Een unieke gelegenheid om te bewijzen dat de Europese Unie zich niet alleen bezorgd is over de economie.

De legalisering van het minimale substitutierecht is vandaag echter een noodzaak.

Maar nationale initiatieven zullen niet volstaan. Controles op naleving van de verplichtingen van openbare dienstverlening en sanctionering als ze niet nageleefd worden, moeten opgevoerd worden. Wetten hebben weinig zin als je ze niet naleeft. Monsterboetes zijn allicht niet de beste oplossing om geneesmiddelen op de markt te houden in ons kleine landje. Bovendien versterkt concurrentie tussen verschillende landen het fenomeen.
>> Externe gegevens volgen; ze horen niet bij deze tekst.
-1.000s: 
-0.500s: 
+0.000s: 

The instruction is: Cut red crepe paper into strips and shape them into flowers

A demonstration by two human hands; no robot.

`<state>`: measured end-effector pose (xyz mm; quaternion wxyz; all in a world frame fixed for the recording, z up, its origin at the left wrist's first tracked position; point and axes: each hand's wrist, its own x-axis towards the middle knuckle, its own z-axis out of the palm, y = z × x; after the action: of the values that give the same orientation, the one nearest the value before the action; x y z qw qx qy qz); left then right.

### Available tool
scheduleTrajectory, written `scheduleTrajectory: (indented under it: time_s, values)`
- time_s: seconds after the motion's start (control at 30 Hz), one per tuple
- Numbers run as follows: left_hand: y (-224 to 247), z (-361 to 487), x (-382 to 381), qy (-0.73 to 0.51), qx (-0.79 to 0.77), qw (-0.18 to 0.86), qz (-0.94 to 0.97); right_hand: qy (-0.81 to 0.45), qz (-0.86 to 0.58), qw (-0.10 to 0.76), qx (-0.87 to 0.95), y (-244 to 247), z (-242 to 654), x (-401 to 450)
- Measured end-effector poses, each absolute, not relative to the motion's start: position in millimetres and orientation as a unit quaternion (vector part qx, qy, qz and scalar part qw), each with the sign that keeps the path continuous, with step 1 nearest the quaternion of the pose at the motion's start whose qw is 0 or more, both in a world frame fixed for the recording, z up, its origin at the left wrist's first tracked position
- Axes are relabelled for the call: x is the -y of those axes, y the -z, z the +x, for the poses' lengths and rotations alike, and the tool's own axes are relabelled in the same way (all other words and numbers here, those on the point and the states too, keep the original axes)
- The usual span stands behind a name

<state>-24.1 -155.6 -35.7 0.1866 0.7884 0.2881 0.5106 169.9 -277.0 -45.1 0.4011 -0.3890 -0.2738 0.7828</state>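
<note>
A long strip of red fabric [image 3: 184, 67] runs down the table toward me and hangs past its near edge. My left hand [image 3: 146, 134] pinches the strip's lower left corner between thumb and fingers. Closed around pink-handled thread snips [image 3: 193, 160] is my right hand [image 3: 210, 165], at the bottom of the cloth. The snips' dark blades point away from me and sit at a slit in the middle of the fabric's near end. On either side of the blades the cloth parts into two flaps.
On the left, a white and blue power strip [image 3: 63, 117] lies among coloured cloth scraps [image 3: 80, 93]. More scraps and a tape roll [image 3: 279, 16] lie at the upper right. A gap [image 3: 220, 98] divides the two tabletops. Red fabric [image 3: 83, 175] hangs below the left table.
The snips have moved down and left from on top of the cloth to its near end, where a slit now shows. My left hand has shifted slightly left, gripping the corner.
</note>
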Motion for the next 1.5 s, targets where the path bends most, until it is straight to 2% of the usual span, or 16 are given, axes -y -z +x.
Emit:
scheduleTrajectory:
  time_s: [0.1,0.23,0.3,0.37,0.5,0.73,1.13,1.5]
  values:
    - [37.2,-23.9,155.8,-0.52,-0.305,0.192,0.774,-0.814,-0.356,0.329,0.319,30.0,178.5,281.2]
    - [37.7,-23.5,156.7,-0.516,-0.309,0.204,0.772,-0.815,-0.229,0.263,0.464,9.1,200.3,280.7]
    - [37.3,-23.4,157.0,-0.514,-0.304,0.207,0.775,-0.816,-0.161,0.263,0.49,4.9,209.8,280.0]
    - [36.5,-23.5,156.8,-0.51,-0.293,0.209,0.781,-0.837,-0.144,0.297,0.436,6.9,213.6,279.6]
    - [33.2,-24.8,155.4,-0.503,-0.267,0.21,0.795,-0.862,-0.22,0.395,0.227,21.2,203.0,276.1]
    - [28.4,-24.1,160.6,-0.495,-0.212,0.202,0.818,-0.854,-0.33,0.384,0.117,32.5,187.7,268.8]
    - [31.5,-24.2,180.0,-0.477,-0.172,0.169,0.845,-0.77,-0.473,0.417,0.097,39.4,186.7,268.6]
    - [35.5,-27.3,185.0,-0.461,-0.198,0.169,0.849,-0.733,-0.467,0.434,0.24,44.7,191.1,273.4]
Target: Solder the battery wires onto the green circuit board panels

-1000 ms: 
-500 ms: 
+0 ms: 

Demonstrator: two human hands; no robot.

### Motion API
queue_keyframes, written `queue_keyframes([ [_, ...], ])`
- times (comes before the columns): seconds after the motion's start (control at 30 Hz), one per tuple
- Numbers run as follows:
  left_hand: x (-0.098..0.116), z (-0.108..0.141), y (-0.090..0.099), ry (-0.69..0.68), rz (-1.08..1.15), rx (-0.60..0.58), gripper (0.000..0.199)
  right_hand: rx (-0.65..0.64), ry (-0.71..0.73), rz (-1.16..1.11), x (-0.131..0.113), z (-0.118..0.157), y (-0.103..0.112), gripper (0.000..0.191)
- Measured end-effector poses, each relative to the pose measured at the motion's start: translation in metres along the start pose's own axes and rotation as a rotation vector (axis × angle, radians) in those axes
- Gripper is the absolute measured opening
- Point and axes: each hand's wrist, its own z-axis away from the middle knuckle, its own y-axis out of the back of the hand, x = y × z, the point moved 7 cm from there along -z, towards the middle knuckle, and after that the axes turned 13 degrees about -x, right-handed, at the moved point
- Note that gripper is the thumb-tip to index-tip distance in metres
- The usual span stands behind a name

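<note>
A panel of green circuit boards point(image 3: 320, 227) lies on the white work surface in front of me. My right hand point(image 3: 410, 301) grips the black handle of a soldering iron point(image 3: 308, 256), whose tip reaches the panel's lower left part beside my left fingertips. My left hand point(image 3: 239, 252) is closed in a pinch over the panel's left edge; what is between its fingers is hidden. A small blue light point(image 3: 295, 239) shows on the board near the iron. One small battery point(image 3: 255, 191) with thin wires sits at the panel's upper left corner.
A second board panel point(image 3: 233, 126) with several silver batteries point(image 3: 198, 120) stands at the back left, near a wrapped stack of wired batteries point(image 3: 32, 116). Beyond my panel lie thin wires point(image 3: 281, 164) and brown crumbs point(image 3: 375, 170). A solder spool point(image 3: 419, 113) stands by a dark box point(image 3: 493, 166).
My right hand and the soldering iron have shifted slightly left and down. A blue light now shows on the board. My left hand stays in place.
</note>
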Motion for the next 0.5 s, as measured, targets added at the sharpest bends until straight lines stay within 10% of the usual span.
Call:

Het is wenselijk dat de Europese Commissie initiatieven neemt om het probleem van de onbeschikbaarheden uit de wereld te helpen. De Europese markt in zijn geheel is immers cruciaal voor de farmaceutische industrie. En de beschikbaarheid van geneesmiddelen voor de volksgezondheid. 1 + 1 = 2, nietwaar? Een unieke gelegenheid om te bewijzen dat de Europese Unie zich niet alleen bezorgd is over de economie. Het zal dus politieke moed vergen om te vloeken in de Europese kerk. Ontkennen kan niet meer.
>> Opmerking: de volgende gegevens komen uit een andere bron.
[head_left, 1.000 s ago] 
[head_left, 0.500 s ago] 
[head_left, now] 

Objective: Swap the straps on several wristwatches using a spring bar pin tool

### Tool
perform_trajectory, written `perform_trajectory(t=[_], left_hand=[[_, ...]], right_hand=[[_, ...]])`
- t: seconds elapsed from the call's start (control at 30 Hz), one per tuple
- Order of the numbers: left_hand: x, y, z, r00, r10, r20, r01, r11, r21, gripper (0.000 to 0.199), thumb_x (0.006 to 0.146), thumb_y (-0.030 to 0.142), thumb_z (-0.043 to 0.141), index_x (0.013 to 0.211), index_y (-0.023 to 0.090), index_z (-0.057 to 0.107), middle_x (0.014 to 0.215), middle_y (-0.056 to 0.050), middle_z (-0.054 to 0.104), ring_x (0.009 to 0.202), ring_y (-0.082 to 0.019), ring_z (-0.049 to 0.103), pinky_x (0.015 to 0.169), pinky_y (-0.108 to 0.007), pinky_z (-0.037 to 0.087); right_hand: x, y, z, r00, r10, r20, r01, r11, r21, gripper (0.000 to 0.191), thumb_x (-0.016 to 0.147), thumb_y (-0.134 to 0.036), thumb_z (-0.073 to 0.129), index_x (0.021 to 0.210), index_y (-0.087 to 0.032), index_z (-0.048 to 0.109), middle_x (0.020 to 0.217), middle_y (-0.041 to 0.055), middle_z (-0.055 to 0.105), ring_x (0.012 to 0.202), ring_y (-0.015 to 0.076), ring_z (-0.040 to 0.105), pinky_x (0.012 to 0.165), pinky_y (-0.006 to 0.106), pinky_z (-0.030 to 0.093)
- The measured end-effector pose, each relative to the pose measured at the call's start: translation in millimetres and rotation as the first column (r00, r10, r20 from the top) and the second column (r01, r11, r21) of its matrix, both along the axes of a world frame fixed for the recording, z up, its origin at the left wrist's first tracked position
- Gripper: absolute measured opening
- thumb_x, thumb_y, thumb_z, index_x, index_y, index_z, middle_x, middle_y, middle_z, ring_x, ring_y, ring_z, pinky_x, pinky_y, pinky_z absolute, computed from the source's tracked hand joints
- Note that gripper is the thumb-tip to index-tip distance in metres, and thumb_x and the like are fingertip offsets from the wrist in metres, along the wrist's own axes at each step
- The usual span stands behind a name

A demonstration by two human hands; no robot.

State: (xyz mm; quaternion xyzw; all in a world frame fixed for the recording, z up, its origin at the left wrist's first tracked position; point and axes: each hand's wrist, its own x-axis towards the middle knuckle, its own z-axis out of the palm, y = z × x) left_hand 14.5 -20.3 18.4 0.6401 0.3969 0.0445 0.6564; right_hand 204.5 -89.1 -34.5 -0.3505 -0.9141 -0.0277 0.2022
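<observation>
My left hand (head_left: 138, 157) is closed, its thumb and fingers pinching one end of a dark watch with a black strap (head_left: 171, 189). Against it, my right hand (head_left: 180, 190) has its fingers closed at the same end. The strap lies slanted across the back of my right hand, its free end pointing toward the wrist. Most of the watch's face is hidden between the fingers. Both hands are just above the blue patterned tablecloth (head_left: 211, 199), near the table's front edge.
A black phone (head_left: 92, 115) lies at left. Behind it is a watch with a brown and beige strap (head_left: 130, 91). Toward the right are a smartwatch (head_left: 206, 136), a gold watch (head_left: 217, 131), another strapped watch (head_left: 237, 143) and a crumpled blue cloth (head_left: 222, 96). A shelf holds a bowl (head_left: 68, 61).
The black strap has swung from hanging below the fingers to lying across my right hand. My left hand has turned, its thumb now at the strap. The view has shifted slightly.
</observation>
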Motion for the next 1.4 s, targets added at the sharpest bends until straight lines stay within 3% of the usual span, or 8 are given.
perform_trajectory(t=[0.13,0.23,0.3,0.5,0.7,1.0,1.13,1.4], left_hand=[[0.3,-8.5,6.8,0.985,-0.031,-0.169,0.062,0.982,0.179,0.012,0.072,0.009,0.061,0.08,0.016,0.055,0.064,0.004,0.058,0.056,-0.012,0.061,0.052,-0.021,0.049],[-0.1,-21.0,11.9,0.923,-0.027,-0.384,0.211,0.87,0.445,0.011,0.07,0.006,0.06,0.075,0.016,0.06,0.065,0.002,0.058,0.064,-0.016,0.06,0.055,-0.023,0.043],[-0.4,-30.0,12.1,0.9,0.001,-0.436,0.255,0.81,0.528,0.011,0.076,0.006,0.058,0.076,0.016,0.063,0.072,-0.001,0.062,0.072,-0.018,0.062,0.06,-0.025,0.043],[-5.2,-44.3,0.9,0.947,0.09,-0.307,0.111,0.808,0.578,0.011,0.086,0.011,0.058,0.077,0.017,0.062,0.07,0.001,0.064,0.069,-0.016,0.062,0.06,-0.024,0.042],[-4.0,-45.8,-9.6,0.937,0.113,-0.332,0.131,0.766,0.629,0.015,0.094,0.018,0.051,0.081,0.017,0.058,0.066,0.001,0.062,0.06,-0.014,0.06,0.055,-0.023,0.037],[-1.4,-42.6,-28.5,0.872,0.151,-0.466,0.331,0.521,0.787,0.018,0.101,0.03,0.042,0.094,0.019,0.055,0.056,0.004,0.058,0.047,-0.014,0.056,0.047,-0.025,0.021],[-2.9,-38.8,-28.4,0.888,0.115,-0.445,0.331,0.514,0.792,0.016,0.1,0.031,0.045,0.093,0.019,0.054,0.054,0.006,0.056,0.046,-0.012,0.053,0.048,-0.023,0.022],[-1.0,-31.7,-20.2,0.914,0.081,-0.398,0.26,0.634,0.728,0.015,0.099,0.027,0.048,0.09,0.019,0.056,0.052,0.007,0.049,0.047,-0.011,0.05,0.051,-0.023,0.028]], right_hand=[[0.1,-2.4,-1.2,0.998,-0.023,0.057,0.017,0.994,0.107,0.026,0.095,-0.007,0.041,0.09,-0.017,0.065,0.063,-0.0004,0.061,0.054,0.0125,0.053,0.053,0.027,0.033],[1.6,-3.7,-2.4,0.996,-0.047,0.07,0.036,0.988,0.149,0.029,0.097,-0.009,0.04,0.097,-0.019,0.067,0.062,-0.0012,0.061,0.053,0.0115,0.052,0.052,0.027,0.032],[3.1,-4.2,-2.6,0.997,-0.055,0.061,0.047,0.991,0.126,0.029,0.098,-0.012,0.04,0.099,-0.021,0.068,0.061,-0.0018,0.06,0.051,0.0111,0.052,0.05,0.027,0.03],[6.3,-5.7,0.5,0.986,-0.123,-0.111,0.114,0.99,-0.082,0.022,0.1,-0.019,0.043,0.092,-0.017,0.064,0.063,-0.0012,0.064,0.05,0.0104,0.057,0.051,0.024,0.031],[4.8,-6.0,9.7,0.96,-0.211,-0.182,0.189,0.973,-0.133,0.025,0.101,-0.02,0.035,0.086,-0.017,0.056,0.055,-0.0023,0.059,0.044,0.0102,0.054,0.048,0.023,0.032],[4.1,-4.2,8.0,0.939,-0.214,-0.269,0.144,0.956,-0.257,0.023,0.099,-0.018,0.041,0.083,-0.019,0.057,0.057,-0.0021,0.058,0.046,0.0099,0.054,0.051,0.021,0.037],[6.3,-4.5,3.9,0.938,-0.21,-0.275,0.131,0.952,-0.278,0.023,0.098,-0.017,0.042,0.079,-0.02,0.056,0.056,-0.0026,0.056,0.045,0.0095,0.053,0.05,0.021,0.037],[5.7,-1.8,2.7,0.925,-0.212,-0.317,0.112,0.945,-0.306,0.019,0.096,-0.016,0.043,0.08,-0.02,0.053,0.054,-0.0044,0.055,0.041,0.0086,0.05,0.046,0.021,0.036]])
De conclusie is dus verrassend eenvoudig: verlaat het dogma van de vrije markt, want dit is geen vrije markt. Geneesmiddelen zijn geen consumptiegoederen. Pas de principes van openbare dienstverlening toe op de grootste schaal die we als staat kunnen sturen: de Europese Unie. Volksgezondheid is nationale bevoegdheid, maar we laten ons uit elkaar spelen als we niet samenwerken. En dat terwijl dagelijks de gezondheid van miljoenen mensen op het spel staat. Toon nu eens wat de prioriteit van het beleid is. En laat op die manier zien wat de prioriteit van politieke actie is.